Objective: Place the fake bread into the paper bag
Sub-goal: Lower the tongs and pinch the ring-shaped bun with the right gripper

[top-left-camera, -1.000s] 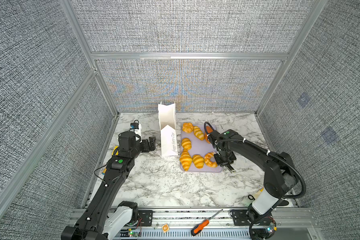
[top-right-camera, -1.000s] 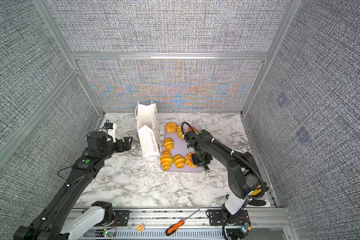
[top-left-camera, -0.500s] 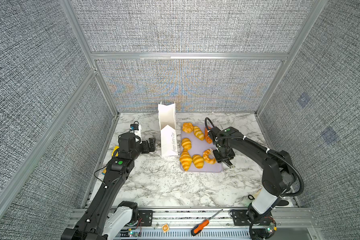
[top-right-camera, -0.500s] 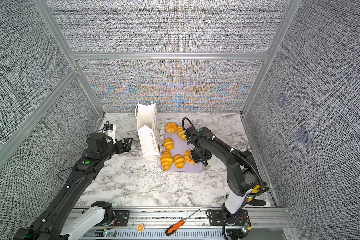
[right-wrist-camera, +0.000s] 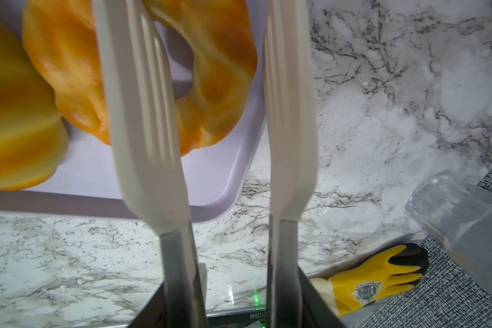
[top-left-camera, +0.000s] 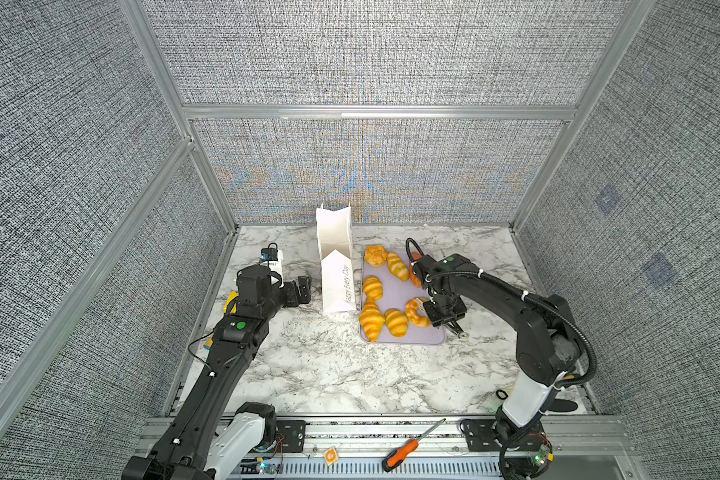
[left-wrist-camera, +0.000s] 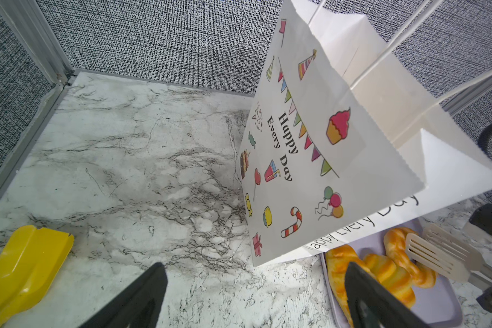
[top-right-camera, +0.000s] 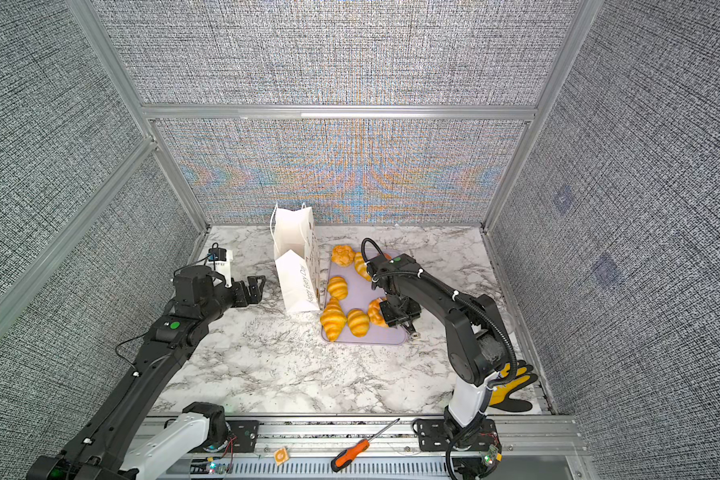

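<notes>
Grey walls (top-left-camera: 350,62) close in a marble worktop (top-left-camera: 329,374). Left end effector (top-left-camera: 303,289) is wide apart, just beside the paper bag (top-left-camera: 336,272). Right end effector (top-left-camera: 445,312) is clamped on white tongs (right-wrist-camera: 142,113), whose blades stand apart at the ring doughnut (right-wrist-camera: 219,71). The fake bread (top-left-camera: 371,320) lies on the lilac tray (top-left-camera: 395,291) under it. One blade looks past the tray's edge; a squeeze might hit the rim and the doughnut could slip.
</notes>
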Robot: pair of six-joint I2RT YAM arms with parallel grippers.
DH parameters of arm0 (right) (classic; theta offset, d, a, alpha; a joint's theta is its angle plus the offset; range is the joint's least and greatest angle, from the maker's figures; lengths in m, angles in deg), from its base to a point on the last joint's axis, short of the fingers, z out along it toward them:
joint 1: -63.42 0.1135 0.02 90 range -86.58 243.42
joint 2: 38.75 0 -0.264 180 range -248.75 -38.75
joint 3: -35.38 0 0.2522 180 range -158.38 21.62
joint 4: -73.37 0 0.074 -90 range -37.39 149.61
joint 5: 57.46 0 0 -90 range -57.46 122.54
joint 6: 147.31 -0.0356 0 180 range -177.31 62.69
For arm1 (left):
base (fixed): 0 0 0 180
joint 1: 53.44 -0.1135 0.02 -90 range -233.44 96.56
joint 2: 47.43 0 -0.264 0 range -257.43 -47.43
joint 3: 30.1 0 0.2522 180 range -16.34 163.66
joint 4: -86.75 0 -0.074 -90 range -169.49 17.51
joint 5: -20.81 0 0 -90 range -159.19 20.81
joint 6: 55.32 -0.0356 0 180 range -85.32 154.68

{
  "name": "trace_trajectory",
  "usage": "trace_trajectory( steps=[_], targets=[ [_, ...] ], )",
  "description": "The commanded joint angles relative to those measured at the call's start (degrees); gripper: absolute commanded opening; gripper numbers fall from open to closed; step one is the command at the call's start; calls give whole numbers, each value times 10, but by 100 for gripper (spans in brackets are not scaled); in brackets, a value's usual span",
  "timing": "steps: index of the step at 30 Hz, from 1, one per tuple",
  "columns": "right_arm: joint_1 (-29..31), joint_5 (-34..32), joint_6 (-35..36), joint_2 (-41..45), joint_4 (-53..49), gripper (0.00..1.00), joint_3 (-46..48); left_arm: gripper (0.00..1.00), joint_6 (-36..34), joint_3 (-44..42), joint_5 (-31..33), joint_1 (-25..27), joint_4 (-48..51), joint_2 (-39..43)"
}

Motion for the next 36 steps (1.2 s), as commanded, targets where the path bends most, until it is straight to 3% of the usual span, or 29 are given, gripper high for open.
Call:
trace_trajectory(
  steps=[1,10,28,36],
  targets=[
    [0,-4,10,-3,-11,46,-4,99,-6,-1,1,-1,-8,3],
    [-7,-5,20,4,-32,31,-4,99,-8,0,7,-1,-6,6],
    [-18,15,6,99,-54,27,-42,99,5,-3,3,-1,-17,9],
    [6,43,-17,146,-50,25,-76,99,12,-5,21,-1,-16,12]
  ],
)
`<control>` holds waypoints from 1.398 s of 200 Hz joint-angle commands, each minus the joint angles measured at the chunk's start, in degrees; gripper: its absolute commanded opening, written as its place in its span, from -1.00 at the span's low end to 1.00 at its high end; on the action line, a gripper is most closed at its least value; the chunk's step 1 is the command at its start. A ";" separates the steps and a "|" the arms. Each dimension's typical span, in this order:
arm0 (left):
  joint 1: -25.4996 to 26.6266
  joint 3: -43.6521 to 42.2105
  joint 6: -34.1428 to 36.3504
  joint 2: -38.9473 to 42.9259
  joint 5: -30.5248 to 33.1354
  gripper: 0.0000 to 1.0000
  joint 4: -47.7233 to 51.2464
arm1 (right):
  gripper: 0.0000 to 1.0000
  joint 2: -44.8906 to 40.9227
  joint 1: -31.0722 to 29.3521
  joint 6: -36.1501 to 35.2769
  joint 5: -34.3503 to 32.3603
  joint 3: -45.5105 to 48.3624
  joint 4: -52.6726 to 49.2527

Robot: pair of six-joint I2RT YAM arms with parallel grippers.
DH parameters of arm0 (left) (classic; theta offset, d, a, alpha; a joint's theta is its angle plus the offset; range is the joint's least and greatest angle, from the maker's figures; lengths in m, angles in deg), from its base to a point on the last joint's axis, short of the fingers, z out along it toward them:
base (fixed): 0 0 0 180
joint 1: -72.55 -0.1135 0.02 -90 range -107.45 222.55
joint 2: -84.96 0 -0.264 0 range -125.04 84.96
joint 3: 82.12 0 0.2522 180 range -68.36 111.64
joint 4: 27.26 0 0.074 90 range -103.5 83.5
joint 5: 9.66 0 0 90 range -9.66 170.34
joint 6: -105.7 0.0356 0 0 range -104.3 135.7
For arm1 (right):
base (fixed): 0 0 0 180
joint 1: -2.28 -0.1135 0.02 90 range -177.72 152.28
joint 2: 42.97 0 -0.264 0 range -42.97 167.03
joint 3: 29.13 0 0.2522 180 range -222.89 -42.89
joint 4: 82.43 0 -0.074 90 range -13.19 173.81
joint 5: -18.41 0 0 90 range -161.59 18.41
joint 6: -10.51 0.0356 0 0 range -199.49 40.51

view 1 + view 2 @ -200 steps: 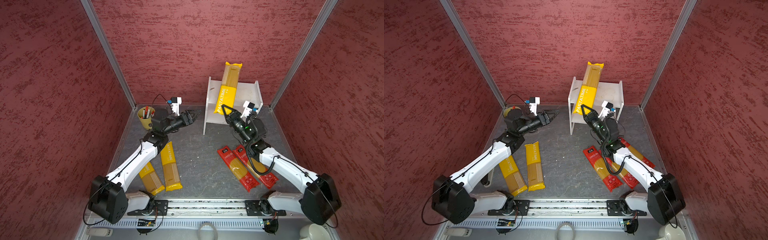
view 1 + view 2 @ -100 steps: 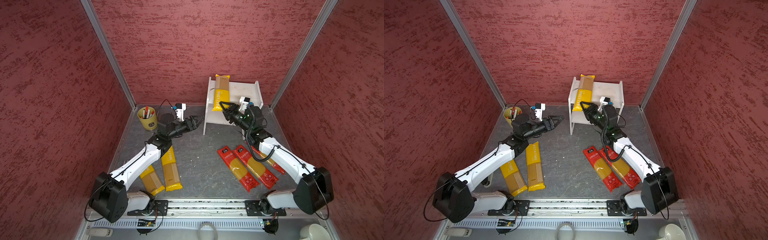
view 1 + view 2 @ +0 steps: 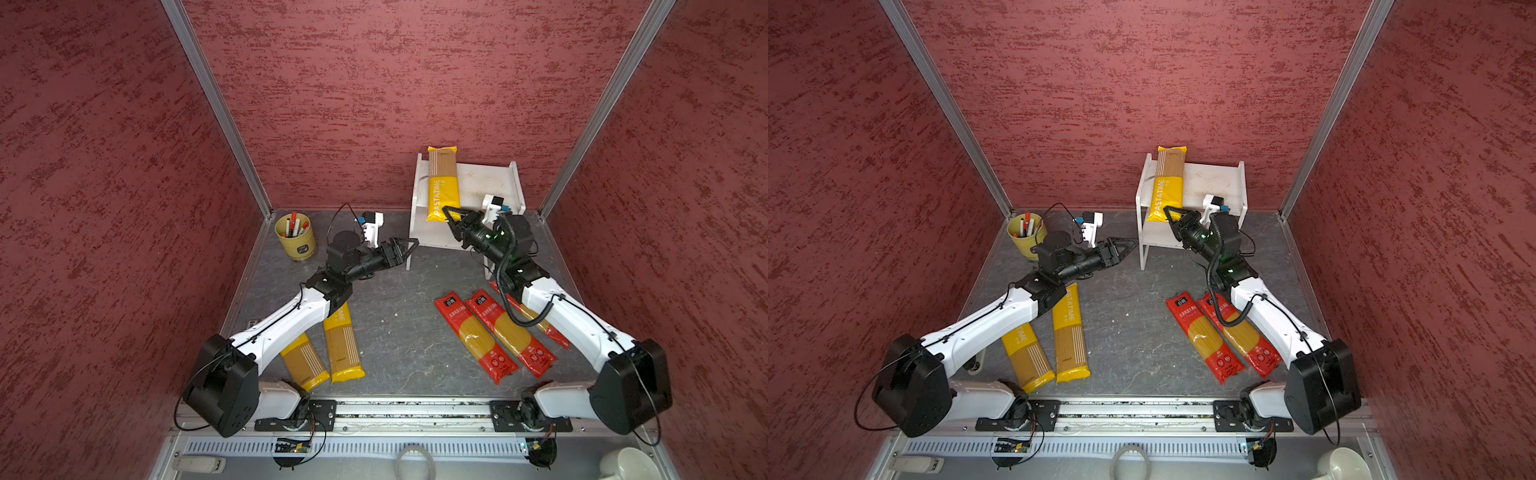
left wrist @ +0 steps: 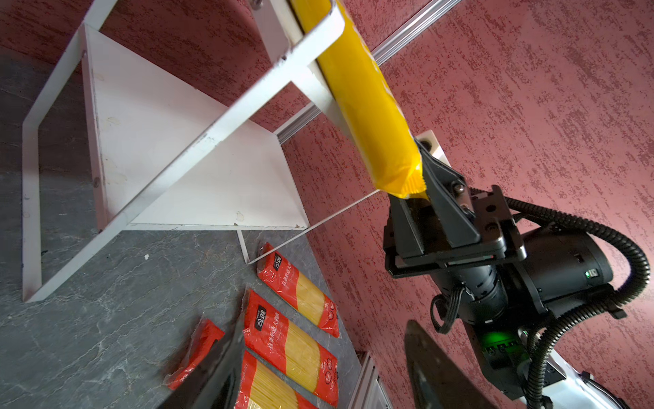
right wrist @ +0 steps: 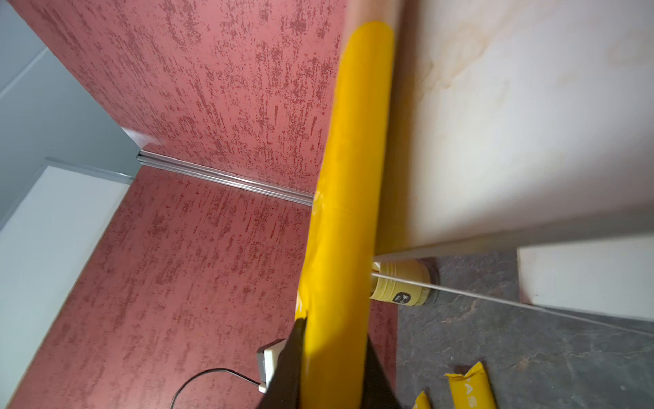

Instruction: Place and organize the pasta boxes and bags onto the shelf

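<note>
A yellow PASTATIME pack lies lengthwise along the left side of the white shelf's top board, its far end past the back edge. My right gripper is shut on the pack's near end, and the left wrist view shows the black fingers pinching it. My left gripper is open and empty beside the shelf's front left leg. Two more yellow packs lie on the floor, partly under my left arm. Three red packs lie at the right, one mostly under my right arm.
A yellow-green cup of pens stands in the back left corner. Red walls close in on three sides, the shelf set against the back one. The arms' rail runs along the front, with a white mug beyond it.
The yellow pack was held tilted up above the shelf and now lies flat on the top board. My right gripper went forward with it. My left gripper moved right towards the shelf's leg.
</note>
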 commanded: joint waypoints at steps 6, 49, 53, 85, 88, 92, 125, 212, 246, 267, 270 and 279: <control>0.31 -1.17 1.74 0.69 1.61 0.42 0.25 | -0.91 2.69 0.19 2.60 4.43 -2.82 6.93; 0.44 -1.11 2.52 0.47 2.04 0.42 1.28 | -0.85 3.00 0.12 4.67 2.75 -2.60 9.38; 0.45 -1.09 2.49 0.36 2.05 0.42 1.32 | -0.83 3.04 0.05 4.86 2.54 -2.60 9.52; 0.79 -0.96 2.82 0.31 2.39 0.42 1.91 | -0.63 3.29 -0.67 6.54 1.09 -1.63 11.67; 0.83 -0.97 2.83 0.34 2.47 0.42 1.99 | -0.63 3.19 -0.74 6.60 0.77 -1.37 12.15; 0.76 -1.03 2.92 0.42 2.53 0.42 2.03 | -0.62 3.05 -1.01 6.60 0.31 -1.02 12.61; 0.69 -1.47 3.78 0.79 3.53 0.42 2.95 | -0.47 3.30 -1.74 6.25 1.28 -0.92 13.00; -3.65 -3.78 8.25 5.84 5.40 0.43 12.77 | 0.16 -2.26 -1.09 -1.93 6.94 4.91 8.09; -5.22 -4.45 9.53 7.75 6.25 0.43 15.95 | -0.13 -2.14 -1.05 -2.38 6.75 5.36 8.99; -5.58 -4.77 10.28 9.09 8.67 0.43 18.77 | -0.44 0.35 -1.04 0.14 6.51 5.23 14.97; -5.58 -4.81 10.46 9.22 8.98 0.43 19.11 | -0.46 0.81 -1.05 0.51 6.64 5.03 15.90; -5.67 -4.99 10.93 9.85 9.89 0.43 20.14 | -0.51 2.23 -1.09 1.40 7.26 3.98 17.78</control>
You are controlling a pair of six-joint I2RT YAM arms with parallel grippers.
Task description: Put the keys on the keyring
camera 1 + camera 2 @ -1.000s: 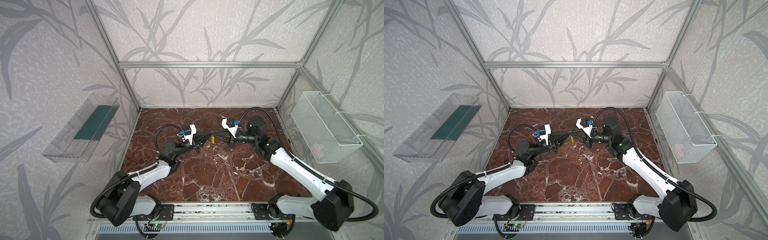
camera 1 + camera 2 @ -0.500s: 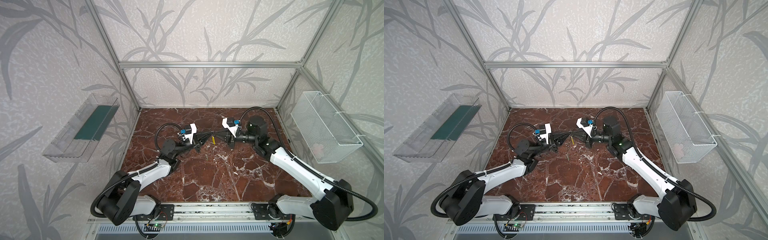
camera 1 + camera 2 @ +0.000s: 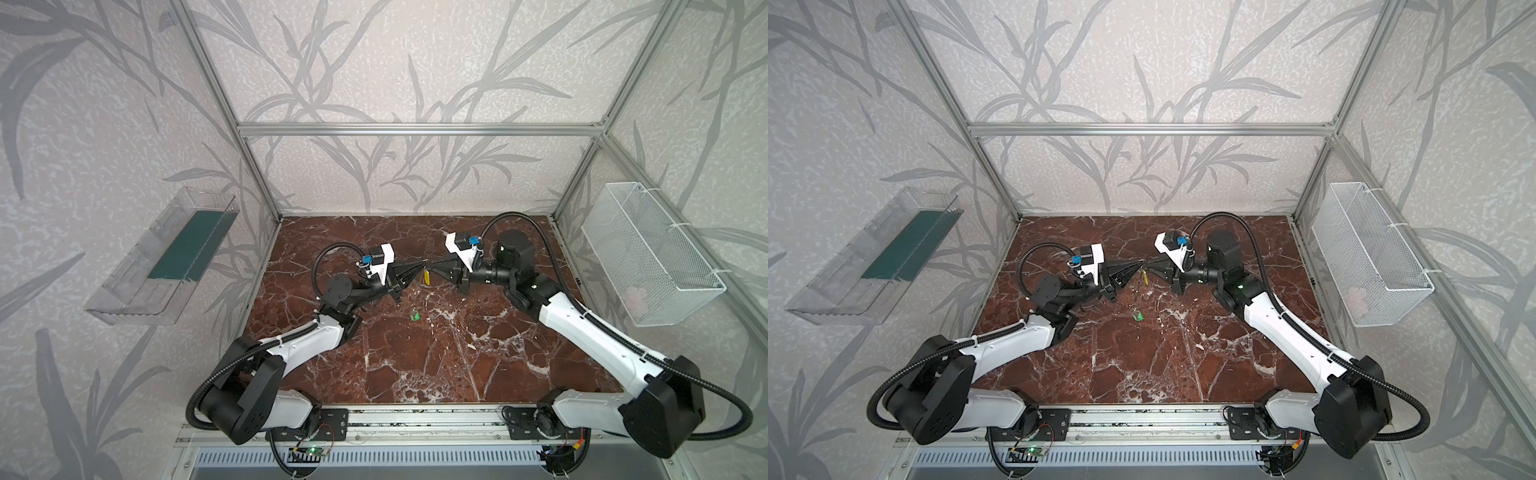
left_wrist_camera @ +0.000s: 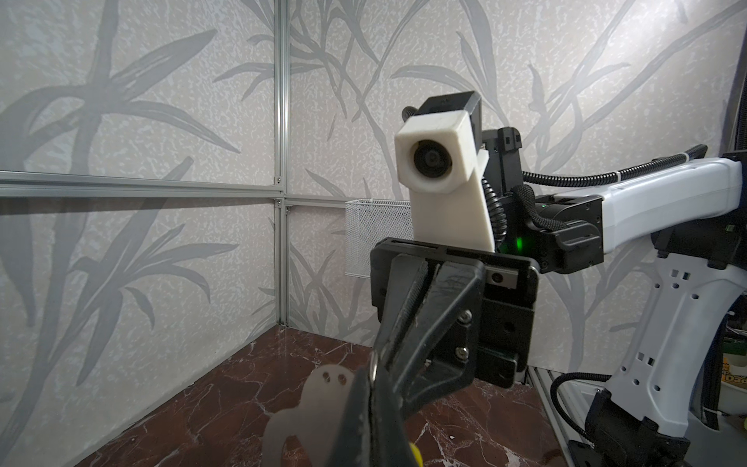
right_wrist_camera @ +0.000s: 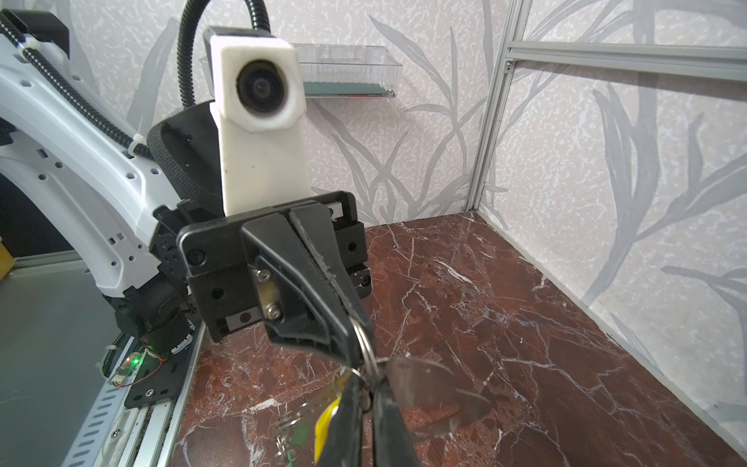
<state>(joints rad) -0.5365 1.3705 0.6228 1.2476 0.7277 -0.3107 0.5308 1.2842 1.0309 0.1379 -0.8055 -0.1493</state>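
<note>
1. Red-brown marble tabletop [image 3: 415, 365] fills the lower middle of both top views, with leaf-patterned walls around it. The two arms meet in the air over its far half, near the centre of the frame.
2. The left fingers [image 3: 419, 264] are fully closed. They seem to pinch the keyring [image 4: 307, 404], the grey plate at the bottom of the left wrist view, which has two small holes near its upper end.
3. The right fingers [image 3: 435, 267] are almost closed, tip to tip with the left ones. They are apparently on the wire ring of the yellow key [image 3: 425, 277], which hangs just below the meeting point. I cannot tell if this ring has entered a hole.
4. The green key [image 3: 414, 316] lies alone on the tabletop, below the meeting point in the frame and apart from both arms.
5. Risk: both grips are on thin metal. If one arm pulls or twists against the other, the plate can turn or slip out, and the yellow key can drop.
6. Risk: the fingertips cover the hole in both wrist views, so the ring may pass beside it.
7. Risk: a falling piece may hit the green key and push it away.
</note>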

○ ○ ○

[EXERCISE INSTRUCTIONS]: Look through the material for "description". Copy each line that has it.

[TASK RESULT]:
  "description": "The commanded joint angles relative to those measured at the call's start (degrees); gripper: absolute commanded opening; gripper numbers fall from open to closed; step one is the command at the call's start; calls give whole numbers, each value times 10, but by 100 for gripper (spans in brackets are not scaled); in brackets, a value's usual span",
Task description: Put the keys on the keyring

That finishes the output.